Massive clouds reared up on the horizon and flew toward Jerusalem with the speed of an invading army. As they reared overhead, the ground began to shake, the road to heave. Fury filled Christ’s face and he raised his hand at the sky. “I will not go back to the cross. I will stay until tomorrow and the next day and the day after. I will stay until I understand and can reconcile. And if I cannot reconcile I will die of old age, forgotten. Why should mankind be saved? From what and for what? Explain!” The father made no answer and Christ lowered his pleading hand.
The woman had fallen to her knees, whether in awe or because the upheaved paving had thrown her down. She arose. ”You argue with your father, with yourself, with all of creation. Be man and be content. Throw god away.” “I have a duty that will not leave. What I was sent to do is incomplete. I rail to my father that I have changed my mind, but I could not change my mind if I would. Or so it feels to me as man. Free will is the greatest of God’s gifts, leaving mankind free to defy even god, but is god free to defy himself?” “If we are free to defy god, why should we be sent to hellfire for employing that gift?” “Something else I must discuss with my father. When I return to him.” “You always have an answer, but your answers lead nowhere.”
The tempest had stilled as they walked back to her home. The roadway was now filled with the crowd from the crucifixions. Some turned their heads as they passed, nudged each other, made signals, but if they recognized Christ, they did not accost him. He stuck out his tongue at them and made faces.
They stopped at her doorway and stood silent. Christ swung his head to left and right like a camel. The woman patted the dried earth of the doorframe. “I will not invite you in.” “I would not accept.” “I have never spoken with god before. It doesn’t seem like a two-way street. We beg, he says nothing.” “So you believe me, what I’ve said?” “I think you believe in yourself, and that could be enough. Where would you have gone, if you chose not to return to the cross?” Christ scratched his head, his most human gesture. “I would wander, I think, and wait for word from my father.” “Who I suspect would then be angry with you. And what of your disciples? How would they deal with being left alone, whether by your death or by your earthly abandonment?” “Either way, they have learned enough to spread the word, and the word will become distorted and debased, then… who knows what follows? My father knows, and I will know, when I return. Or is that only an assumption? It is how I, the man, believe godhood should work.”
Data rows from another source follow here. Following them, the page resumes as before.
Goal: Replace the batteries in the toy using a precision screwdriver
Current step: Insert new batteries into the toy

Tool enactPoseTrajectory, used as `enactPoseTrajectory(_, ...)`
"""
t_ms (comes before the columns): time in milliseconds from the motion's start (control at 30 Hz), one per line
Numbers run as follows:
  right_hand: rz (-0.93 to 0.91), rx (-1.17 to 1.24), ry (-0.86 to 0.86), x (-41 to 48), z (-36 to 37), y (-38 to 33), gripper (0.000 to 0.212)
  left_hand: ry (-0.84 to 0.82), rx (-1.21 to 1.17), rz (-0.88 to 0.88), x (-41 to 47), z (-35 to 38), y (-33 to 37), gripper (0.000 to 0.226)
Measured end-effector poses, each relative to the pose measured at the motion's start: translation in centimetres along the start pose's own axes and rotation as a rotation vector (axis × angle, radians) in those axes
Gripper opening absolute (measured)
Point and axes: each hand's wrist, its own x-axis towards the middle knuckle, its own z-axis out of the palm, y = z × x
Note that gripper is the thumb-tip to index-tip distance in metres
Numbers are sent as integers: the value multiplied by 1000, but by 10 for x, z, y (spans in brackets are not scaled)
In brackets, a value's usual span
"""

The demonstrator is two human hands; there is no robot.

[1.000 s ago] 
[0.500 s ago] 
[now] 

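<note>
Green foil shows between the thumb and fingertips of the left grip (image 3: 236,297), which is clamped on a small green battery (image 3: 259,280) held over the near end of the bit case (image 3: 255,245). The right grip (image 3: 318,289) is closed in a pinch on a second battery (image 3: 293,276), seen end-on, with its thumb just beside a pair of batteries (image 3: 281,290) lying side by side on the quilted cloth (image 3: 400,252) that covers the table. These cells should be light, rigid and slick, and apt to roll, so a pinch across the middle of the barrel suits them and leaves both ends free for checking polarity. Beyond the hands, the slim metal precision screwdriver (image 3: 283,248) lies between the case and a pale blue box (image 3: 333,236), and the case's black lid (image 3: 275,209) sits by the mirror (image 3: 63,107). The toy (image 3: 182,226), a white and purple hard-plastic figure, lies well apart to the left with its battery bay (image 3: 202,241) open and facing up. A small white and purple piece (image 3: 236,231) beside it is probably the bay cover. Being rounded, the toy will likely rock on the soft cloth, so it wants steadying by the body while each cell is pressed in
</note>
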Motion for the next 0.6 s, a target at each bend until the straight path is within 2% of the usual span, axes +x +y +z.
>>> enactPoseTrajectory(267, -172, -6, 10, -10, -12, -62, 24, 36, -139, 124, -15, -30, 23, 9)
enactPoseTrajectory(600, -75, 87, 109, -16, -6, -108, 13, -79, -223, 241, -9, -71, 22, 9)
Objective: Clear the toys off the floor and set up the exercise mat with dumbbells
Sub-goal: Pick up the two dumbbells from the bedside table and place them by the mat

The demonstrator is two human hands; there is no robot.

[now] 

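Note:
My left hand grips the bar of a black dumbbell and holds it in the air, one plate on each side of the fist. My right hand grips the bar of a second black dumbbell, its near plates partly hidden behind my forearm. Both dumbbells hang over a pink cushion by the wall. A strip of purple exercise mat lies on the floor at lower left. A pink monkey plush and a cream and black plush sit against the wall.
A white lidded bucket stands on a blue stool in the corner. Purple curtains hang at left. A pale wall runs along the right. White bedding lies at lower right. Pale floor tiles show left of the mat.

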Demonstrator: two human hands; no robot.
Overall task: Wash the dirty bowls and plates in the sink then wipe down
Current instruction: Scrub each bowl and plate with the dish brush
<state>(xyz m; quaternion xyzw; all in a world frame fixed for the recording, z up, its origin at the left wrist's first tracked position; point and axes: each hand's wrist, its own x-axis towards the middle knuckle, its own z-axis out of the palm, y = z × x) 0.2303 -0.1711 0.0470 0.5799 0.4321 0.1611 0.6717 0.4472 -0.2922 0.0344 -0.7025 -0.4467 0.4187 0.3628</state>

“If you choose to die, will your teachings too die, regardless of your disciples? I don’t see what dying will add.” “Nor do I, clearly. I simply assume, again, that it is necessary. You must weary of my rambling. God should be precise. Instead, I dither.” She laughed. “Life has dithered you.” “Something to place on god’s mortal tombstone, ‘Dithered by Life.'” Christ turned away. “Goodbye,” he said, not facing her. He did not tell her that he had showered on her a blessing, because that knowledge might lead her to resist the free will to defy God. ”Good journey,” she returned, “wherever it leads. Tell your father you made a friend.” “Tell him yourself. He hears, even when he does not answer.”
The woman melted into the shadow of the room. Christ spoke to the sky. “What is her name? She never told me.” His father did not answer. But on the 40th day following, he called his son back home.